Die Gräben zwischen Union und SPD seien am Wochenende tiefer geworden, lässt Klingbeil wissen. Er muss jetzt den Preis für eine Regierungsbeteiligung hochtreiben. Er muss den Verhandlern der Union glaubhaft vermitteln, dass seine Partei nicht um jeden Preis weiterregieren will. Zugleich darf Klingbeil nicht die erwartbaren Groko-Gegner in der SPD anstacheln zu einer Kampagne für einen Gang in die Opposition. "Ob die SPD in eine Regierung eintritt, das steht nicht fest", betont Klingbeil. Alles drin, soll die Union doch erstmal kommen, die SPD muss gar nix!
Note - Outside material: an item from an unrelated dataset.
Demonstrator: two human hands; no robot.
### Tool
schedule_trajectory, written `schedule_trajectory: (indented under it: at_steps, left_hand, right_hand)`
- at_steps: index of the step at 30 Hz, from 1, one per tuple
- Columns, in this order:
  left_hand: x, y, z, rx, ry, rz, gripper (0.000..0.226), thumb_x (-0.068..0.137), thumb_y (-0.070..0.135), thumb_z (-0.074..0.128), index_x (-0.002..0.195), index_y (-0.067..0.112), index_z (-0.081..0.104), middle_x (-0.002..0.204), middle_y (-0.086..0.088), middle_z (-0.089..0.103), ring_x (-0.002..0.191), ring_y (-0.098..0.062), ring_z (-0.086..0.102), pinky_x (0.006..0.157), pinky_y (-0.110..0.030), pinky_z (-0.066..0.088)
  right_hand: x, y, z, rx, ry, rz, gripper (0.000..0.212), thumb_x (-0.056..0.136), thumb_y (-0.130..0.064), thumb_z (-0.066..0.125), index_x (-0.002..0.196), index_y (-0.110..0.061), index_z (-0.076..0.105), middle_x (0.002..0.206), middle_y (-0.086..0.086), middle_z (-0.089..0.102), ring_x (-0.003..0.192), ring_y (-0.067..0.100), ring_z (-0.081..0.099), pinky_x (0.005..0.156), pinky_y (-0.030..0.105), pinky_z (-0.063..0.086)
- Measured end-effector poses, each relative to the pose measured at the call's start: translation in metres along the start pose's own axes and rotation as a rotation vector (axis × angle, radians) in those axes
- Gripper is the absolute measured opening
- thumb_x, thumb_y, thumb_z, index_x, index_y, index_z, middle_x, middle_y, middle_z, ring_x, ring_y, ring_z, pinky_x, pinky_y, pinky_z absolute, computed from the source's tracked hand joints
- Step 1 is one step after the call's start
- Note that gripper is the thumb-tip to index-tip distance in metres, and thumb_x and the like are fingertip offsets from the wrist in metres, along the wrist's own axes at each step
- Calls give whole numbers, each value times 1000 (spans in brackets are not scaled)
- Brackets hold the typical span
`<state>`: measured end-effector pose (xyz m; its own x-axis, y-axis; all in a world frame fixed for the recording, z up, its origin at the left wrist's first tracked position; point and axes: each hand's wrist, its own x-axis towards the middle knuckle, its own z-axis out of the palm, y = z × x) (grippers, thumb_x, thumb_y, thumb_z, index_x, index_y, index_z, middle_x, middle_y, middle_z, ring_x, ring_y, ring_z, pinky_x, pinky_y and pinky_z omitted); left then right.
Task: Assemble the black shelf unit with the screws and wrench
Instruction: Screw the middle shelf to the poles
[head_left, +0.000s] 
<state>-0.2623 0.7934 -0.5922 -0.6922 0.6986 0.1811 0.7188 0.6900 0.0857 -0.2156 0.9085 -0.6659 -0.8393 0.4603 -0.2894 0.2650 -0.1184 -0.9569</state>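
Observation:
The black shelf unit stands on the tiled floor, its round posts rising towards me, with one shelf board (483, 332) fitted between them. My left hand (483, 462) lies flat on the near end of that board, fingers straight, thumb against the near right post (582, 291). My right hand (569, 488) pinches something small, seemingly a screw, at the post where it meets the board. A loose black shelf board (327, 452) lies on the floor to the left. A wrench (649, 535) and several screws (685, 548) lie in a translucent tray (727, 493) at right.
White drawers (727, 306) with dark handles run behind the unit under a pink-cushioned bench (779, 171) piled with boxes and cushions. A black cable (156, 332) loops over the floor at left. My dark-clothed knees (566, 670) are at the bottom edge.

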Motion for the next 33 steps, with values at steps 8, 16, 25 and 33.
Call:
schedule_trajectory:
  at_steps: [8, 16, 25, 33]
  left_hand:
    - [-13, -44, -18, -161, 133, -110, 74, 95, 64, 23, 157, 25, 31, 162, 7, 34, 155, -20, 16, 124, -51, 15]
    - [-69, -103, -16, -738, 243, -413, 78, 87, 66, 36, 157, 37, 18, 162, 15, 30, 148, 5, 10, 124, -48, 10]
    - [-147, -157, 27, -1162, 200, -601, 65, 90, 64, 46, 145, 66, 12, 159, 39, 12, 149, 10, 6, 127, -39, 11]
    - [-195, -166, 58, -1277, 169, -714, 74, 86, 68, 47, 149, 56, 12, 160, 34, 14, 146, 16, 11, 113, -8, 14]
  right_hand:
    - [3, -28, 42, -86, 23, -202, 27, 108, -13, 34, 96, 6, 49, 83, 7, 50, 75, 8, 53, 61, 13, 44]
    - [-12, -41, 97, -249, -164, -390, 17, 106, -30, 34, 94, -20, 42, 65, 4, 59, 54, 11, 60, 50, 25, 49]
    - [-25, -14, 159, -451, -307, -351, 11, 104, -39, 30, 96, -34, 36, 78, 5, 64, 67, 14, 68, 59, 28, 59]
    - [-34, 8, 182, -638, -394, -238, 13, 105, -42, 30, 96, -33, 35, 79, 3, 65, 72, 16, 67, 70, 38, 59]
Klingbeil aber muss den erlittenen Vertrauensverlust in seine Person in den kommenden Wochen wiedergutmachen, wenn sein Führungsanspruch von Dauer sein soll.

Saskia Esken fühlte sich als Co-Chefin übrigens auch nicht angesprochen vom angekündigten Generationenwechsel in der SPD. Regulär wird erst im Dezember neu über den Bundesvorstand entschieden. Sie gedenke, "auch weiterhin" ihr Amt auszuüben, lässt sie auf Nachfrage wissen. Dass nun aber der beliebte bisherige Fraktionschef Rolf Mützenich allein als Bauernopfer herhalten muss, wird die Partei nicht mitmachen. "Es ist sehr klar geworden, dass mit einer Personalentscheidung das alles nicht getan ist", versichert dann auch Klingbeil. Mit wie vielen und welchen Personalentscheidungen es "getan" sein wird, dürfte die Sozialdemokraten in den kommenden Tagen und Wochen intensiv beschäftigen.